• Exercise aim
Copy the data exactly; pictures stay out of the copy.
*** Opening of Provided material ***
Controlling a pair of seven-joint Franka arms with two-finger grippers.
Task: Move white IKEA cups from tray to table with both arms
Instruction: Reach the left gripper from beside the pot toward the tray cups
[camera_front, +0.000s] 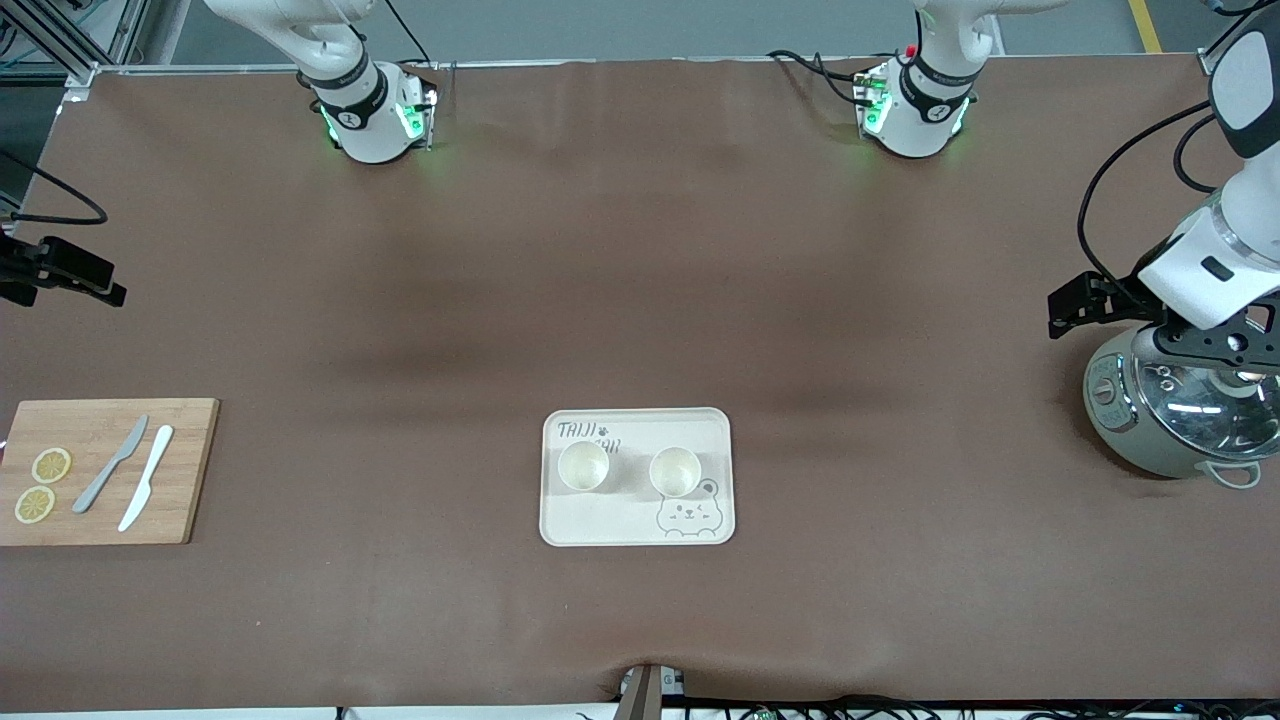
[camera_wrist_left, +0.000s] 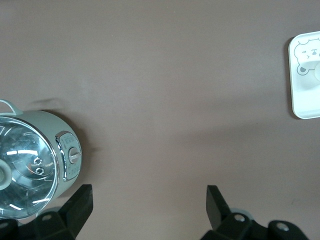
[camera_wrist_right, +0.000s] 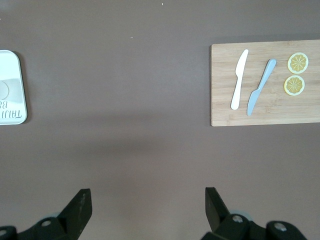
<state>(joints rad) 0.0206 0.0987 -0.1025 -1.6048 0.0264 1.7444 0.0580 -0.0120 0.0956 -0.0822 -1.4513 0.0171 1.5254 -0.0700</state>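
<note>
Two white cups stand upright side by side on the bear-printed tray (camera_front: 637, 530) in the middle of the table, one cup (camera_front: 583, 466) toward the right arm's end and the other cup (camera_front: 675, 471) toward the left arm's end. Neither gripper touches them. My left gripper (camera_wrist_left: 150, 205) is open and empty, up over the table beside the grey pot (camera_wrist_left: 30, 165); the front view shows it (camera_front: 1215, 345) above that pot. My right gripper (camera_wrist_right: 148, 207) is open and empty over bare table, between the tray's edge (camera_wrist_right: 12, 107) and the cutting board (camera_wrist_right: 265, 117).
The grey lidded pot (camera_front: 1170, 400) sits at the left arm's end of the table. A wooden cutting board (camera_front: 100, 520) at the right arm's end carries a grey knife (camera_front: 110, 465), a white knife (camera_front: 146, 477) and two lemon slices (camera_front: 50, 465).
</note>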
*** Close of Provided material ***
• Result of the exercise
Controlling a pair of seven-joint Franka arms with two-finger grippers.
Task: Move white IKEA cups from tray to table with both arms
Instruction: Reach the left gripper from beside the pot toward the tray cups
[camera_front, +0.000s] 
[camera_wrist_left, +0.000s] 
[camera_wrist_right, +0.000s] 
<state>(joints rad) 0.0206 0.0987 -0.1025 -1.6048 0.0264 1.7444 0.0580 -0.0120 0.0956 -0.0822 -1.4513 0.0171 1.5254 -0.0700</state>
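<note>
Two white cups stand upright side by side on the bear-printed tray (camera_front: 637, 530) in the middle of the table, one cup (camera_front: 583, 466) toward the right arm's end and the other cup (camera_front: 675, 471) toward the left arm's end. Neither gripper touches them. My left gripper (camera_wrist_left: 150, 205) is open and empty, up over the table beside the grey pot (camera_wrist_left: 30, 165); the front view shows it (camera_front: 1215, 345) above that pot. My right gripper (camera_wrist_right: 148, 207) is open and empty over bare table, between the tray's edge (camera_wrist_right: 12, 107) and the cutting board (camera_wrist_right: 265, 117).
The grey lidded pot (camera_front: 1170, 400) sits at the left arm's end of the table. A wooden cutting board (camera_front: 100, 520) at the right arm's end carries a grey knife (camera_front: 110, 465), a white knife (camera_front: 146, 477) and two lemon slices (camera_front: 50, 465).
</note>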

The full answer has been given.